The car companies are in trouble. Union leaders have been clear they understood they'd have to give something back. But UAW head Ron Gettelfinger rocked the boat some this morning. Speaking to reporters, Gettelfinger said, "A strike remains a possibility. That's always an option that we have."

We sent Marketplace's Alisa Roth to find out whether it's an option the UAW can afford.

Alisa Roth: Think of it as the pregame show. Union representatives were at the headquarters of GM and Ford today — for good-natured ribbing and hearty handshakes for the cameras. An earlier version played out at Chrysler last Friday.

Despite the backslapping and smiles, the UAW wants you to know this is no lovefest. Gettelfinger says he's not in the mood to make concessions to the Big Three.

Robert Schulz follows the auto industry for Standard & Poor's.

Robert Schulz: You know, I think it's safe to say we expect a fair amount of rhetoric all around, you know, over the next couple of months.

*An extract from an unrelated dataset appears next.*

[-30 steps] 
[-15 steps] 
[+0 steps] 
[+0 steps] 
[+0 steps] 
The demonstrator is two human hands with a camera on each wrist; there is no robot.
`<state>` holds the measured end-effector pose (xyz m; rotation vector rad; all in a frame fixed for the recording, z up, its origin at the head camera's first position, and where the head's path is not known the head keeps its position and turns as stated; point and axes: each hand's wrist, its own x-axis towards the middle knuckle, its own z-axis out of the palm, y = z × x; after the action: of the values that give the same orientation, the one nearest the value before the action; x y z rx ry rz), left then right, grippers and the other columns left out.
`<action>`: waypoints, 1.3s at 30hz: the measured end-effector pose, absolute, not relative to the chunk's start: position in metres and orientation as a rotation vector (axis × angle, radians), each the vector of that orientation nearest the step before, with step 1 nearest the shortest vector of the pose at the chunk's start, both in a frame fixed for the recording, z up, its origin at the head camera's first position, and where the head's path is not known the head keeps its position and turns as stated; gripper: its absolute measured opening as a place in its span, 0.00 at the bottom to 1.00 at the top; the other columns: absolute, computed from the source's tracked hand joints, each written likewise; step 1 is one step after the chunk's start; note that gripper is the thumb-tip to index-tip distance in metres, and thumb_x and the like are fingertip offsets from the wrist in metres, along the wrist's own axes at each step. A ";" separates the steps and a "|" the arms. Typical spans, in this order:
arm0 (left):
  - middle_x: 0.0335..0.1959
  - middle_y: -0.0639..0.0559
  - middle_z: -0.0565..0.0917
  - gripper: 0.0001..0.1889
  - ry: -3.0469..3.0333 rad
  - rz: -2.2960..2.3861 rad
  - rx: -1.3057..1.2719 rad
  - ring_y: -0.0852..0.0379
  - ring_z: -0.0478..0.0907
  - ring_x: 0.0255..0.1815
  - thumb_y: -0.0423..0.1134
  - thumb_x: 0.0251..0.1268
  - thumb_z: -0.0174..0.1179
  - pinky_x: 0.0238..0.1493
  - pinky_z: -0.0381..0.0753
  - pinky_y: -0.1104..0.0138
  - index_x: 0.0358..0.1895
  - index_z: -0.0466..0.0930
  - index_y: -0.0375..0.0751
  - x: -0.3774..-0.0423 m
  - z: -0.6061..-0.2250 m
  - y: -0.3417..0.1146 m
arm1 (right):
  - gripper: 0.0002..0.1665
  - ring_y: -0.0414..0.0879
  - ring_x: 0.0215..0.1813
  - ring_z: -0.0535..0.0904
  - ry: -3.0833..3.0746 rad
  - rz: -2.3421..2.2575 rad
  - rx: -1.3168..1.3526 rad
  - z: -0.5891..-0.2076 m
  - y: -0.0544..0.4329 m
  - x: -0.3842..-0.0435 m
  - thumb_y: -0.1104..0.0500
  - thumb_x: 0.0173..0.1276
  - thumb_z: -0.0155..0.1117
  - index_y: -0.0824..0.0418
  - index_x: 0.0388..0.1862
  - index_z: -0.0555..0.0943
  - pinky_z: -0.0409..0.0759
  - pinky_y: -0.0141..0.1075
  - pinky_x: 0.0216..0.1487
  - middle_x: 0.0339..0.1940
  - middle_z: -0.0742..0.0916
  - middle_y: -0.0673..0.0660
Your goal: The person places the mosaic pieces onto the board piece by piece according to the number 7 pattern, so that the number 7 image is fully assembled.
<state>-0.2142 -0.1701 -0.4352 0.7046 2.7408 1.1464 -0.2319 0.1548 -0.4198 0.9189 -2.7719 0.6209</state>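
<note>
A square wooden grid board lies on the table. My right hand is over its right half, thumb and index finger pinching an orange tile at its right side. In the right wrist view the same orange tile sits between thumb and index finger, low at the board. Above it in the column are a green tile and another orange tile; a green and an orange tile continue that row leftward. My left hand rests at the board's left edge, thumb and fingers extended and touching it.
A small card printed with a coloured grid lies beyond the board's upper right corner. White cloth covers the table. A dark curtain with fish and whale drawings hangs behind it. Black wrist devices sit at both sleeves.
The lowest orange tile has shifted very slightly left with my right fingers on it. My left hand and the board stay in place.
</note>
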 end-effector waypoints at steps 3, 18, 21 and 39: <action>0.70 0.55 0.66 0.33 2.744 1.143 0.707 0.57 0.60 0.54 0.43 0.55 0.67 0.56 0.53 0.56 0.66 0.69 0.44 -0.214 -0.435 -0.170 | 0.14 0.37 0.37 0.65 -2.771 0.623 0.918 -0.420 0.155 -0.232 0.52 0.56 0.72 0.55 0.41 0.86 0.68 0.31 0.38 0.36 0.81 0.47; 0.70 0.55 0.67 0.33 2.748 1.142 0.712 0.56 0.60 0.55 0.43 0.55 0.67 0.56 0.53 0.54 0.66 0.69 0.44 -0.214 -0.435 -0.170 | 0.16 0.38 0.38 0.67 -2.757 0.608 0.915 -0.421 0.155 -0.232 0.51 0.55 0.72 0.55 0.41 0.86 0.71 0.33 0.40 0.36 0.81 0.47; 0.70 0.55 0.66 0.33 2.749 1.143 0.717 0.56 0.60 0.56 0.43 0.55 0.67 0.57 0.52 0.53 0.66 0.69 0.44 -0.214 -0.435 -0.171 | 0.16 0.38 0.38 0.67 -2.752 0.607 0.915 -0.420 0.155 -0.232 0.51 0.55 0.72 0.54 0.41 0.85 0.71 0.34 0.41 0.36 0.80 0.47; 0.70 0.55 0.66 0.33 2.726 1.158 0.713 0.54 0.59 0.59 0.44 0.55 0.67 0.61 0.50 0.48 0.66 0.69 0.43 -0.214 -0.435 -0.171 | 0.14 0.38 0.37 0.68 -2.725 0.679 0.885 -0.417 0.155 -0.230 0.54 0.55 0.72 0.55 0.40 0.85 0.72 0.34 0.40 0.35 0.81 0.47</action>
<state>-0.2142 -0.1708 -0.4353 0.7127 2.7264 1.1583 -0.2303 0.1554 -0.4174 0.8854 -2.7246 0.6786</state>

He says the trick for the UAW will be to find a way to compromise with the Big Three without looking like it's giving into them. Otherwise, it risks losing credibility with its members.

Schulz: There could be progress made on any number of fronts without it being sort of perceived as a concessionary contract per se.

Health-care benefits is one of the biggest issues on the table. Workers and retirees won't let the union give up any ground there — at least not without a fight.

Schulz says one solution could be for the union to make sure retiree health-care benefits stick around, but in exchange agrees to share the cost.

Ohio State historian Kevin Boyle says this kind of cooperation is nothing new. The UAW and the carmakers have always depended each other.

KEVIN BOYLE: Their fates are so intimately linked. I mean, the UAW has always done well when the domestic auto industry does well. The UAW suffers when the domestic auto industry suffers. Their fates are absolutely tied together and everybody knows that.

That means, of course, it's in everybody's best interest to come to a fair agreement.

In New York, I'm Alisa Roth for Marketplace.